_WHAT THE EXERCISE ASKS_
Please restate each line of the data below exactly. Omit all images.

_SOURCE DATA_
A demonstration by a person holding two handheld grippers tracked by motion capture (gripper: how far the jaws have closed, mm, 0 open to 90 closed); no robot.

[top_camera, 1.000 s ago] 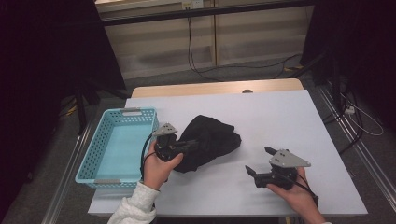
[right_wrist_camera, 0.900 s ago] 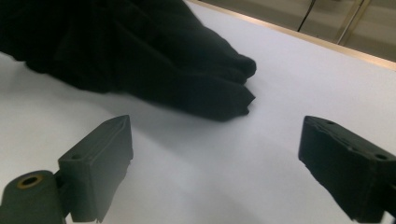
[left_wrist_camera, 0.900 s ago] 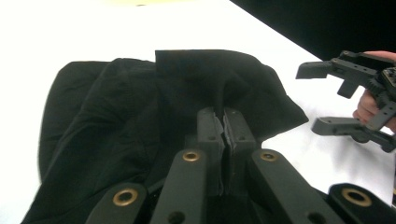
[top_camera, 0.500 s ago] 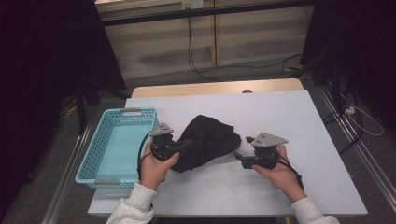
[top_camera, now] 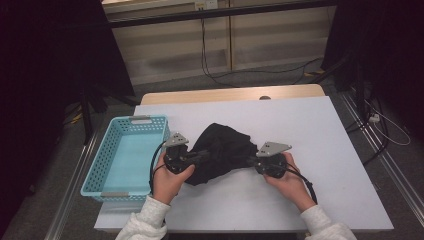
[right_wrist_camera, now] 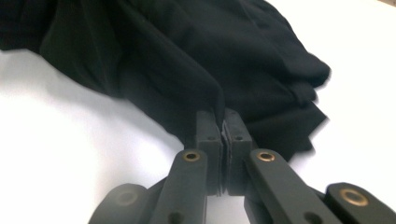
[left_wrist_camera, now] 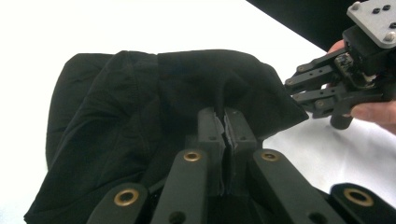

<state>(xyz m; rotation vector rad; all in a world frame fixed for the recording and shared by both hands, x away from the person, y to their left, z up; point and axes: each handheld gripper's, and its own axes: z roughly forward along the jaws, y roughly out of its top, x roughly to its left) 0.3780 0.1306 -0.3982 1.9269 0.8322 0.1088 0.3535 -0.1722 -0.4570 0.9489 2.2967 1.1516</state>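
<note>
On the white table (top_camera: 320, 150), both the left gripper (left_wrist_camera: 226, 126) and the right gripper (right_wrist_camera: 223, 122), whose jaws have just closed, pinch thin folds of the black cloth (top_camera: 220, 150), so an uneven pull could slip an edge free.

You're in a lab-like recording room: a white tabletop (top_camera: 320, 150) fenced by dark curtains (top_camera: 45, 75), loose cables (top_camera: 215, 75) across the far floor (metal rails (top_camera: 385, 165) right).
</note>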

_ANSWER SPACE_
A demonstration by a person holding two handheld grippers tracked by motion capture (gripper: how far the jaws have closed, mm, 0 open to 90 closed); no robot.

[top_camera, 1.000 s ago] 
[right_wrist_camera, 0.900 s ago] 
[left_wrist_camera, 0.900 s ago] 
[top_camera, 0.500 s ago] 
[top_camera, now] 
[right_wrist_camera, now] 
[left_wrist_camera, now] 

<state>(xyz m; rotation vector rad; all in a world frame fixed for the recording and shared by both hands, x away from the person, y to their left, z up; point and axes: each handheld gripper's, and its own axes: z roughly forward along the jaws, y roughly out of its top, x roughly to its left) 0.3780 0.1306 -0.3982 1.9269 0.8322 0.1088 0.3535 -0.1722 -0.4570 0.9489 2.2967 1.1516</state>
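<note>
On the white table (top_camera: 320, 150), both the left gripper (left_wrist_camera: 226, 126) and the right gripper (right_wrist_camera: 223, 122), whose jaws have just closed, pinch thin folds of the black cloth (top_camera: 220, 150), so an uneven pull could slip an edge free.

You're in a lab-like recording room: a white tabletop (top_camera: 320, 150) fenced by dark curtains (top_camera: 45, 75), loose cables (top_camera: 215, 75) across the far floor (metal rails (top_camera: 385, 165) right).
</note>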

Work on the exercise is complete.